In your answer, give each entry again exactly as it appears.

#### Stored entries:
- Opening Delimiter -

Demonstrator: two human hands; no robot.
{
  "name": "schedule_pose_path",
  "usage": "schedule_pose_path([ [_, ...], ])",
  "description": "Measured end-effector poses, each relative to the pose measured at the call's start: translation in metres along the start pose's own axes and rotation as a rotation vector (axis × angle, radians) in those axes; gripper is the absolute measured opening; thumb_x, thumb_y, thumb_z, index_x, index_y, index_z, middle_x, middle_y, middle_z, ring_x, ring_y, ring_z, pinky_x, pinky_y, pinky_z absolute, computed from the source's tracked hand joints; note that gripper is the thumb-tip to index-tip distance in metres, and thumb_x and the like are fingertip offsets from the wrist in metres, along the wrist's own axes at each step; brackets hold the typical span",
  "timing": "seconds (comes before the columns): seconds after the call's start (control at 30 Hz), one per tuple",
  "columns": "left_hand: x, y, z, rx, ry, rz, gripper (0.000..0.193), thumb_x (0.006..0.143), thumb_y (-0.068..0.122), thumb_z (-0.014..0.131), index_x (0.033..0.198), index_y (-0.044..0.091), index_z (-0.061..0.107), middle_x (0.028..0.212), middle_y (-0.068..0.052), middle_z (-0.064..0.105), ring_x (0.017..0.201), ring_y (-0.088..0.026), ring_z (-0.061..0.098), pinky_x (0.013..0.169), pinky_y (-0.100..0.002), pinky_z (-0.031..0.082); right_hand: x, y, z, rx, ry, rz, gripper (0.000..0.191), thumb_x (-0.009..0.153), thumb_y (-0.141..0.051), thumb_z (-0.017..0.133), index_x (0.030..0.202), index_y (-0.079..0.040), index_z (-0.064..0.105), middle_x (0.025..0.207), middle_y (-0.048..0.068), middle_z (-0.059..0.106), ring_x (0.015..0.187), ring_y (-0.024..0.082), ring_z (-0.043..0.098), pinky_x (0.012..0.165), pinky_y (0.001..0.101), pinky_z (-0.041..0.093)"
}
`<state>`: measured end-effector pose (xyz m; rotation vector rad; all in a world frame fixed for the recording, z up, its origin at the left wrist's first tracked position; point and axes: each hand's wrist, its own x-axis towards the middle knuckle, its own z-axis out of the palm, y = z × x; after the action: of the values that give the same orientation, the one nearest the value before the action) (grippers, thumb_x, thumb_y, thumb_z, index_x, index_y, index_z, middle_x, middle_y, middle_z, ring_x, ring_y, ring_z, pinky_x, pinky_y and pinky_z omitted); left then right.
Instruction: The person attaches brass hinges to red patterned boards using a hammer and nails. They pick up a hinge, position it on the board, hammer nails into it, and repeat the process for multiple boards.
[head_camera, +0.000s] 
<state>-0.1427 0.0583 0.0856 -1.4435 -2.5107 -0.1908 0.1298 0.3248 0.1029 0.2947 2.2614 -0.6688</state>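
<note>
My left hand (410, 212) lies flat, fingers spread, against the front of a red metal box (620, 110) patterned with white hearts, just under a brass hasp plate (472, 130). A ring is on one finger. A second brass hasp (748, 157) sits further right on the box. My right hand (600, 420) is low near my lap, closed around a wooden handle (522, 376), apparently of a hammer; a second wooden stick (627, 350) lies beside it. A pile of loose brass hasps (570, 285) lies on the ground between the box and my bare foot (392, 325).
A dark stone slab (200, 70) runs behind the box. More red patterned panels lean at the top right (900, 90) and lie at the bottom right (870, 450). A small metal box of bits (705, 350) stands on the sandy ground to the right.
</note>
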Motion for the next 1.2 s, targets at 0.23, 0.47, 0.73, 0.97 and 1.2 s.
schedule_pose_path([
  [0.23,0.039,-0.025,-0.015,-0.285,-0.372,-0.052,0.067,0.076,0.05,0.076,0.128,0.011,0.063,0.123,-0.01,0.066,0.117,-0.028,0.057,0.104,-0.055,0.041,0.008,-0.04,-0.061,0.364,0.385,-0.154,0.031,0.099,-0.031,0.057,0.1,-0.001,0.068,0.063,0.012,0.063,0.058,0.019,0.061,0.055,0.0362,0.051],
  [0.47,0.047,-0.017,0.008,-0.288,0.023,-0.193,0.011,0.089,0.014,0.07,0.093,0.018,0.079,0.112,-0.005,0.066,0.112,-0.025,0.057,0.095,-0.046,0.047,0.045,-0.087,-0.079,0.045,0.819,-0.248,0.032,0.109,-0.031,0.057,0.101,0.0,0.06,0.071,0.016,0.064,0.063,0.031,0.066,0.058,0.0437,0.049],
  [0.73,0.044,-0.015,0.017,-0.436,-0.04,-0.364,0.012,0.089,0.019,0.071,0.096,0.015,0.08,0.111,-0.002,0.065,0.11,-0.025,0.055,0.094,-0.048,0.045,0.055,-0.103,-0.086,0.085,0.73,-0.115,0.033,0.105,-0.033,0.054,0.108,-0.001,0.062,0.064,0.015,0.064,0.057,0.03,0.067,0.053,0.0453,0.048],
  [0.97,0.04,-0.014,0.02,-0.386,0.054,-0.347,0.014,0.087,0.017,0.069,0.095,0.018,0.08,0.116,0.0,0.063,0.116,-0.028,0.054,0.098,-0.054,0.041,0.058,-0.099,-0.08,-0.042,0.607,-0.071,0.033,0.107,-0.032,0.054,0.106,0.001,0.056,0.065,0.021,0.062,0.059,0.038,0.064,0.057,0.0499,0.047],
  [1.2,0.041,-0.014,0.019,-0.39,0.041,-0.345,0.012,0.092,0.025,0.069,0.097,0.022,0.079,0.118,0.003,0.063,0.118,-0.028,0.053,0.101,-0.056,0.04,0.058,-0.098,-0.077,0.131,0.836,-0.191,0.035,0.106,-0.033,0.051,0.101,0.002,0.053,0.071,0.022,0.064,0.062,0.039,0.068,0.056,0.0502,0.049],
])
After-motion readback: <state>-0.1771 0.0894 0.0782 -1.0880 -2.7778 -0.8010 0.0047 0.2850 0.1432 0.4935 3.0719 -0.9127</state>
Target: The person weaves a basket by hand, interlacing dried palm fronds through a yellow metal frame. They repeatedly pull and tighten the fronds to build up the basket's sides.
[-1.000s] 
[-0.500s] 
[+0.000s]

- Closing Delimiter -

#### The answer:
Demonstrator: two human hands; no robot.
{
  "name": "schedule_pose_path",
  "usage": "schedule_pose_path([ [_, ...], ])",
  "description": "Measured end-effector poses, each relative to the pose measured at the call's start: translation in metres along the start pose's own axes and rotation as a rotation vector (axis × angle, radians) in those axes; gripper is the absolute measured opening; thumb_x, thumb_y, thumb_z, index_x, index_y, index_z, middle_x, middle_y, middle_z, ring_x, ring_y, ring_z, pinky_x, pinky_y, pinky_z absolute, computed from the source's tracked hand joints; note that gripper is the thumb-tip to index-tip distance in metres, and thumb_x and the like are fingertip offsets from the wrist in metres, along the wrist's own axes at each step; brackets hold the typical span",
  "timing": "seconds (comes before the columns): seconds after the call's start (control at 30 Hz), one per tuple",
  "columns": "left_hand: x, y, z, rx, ry, rz, gripper (0.000..0.193), thumb_x (0.006..0.143), thumb_y (-0.068..0.122), thumb_z (-0.014..0.131), index_x (0.033..0.198), index_y (-0.044..0.091), index_z (-0.061..0.107), middle_x (0.028..0.212), middle_y (-0.068..0.052), middle_z (-0.064..0.105), ring_x (0.017..0.201), ring_y (-0.088..0.026), ring_z (-0.061..0.098), pinky_x (0.013..0.169), pinky_y (-0.100..0.002), pinky_z (-0.031..0.082); right_hand: x, y, z, rx, ry, rz, gripper (0.000..0.191), thumb_x (-0.009..0.153), thumb_y (-0.141..0.051), thumb_z (-0.017..0.133), index_x (0.030..0.202), index_y (-0.079..0.040), index_z (-0.064..0.105), middle_x (0.025..0.207), middle_y (-0.048..0.068), middle_z (-0.059..0.106), ring_x (0.015..0.187), ring_y (-0.024..0.082), ring_z (-0.043..0.098), pinky_x (0.012..0.165), pinky_y (0.001..0.101), pinky_z (-0.041..0.093)"
}
`<state>`: measured end-effector pose (xyz m; rotation vector rad; all in a world frame fixed for the recording, z up, its origin at the left wrist's first tracked position; point and axes: each hand's wrist, its own x-axis towards the middle knuckle, its own z-axis out of the palm, y = z × x; after the action: of the values that give the same orientation, the one nearest the value before the action) (grippers, thumb_x, thumb_y, thumb_z, index_x, index_y, index_z, middle_x, middle_y, middle_z, ring_x, ring_y, ring_z, pinky_x, pinky_y and pinky_z omitted); left then right.
Instruction: The person attaches brass hinges to red patterned boards using a hammer and nails. They pick up a hinge, position it on the board, hammer nails into it, and repeat the process for multiple boards.
[head_camera, +0.000s] 
<state>-0.1427 0.0583 0.0856 -1.4435 -2.5107 -0.1908 0.1298 0.3248 0.1029 0.2947 2.2614 -0.6688</state>
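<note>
My left hand (410, 212) lies flat, fingers spread, against the front of a red metal box (620, 110) patterned with white hearts, just under a brass hasp plate (472, 130). A ring is on one finger. A second brass hasp (748, 157) sits further right on the box. My right hand (600, 420) is low near my lap, closed around a wooden handle (522, 376), apparently of a hammer; a second wooden stick (627, 350) lies beside it. A pile of loose brass hasps (570, 285) lies on the ground between the box and my bare foot (392, 325).
A dark stone slab (200, 70) runs behind the box. More red patterned panels lean at the top right (900, 90) and lie at the bottom right (870, 450). A small metal box of bits (705, 350) stands on the sandy ground to the right.
</note>
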Motion for the next 1.2 s, targets at 0.23, 0.47, 0.73, 0.97 and 1.2 s.
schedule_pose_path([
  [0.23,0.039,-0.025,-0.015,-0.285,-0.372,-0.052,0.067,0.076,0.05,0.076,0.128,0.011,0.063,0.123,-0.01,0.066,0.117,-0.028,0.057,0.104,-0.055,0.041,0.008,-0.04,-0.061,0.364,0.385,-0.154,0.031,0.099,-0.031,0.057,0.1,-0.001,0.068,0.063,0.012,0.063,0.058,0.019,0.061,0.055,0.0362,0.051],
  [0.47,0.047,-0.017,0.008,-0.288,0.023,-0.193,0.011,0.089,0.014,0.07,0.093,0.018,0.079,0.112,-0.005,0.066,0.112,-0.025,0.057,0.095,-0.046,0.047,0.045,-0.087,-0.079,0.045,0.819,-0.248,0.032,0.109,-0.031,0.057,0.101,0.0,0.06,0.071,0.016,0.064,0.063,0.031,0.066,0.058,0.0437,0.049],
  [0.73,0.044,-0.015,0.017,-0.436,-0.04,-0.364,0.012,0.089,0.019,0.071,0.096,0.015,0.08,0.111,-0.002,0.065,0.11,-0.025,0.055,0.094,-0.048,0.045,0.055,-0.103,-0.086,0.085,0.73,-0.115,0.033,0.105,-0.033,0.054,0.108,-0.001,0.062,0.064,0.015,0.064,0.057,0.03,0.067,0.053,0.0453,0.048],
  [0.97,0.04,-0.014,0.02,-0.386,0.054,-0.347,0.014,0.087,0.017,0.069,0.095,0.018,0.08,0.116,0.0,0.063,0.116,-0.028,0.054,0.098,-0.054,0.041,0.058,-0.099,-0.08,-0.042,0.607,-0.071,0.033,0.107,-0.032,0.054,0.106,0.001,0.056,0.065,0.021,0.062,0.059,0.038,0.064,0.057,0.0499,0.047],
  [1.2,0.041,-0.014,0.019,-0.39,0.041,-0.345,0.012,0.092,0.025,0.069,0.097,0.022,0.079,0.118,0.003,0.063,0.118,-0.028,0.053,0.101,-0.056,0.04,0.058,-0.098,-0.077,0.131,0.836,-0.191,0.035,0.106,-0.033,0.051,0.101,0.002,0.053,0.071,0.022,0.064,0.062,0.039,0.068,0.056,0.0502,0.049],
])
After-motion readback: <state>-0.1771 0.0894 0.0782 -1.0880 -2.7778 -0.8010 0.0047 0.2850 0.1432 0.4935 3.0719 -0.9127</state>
Target: The person weaves a basket by hand, interlacing dried palm fronds through a yellow metal frame. They repeatedly pull and tighten the fronds to build up the basket's sides.
[-1.000s] 
[-0.500s] 
[+0.000s]

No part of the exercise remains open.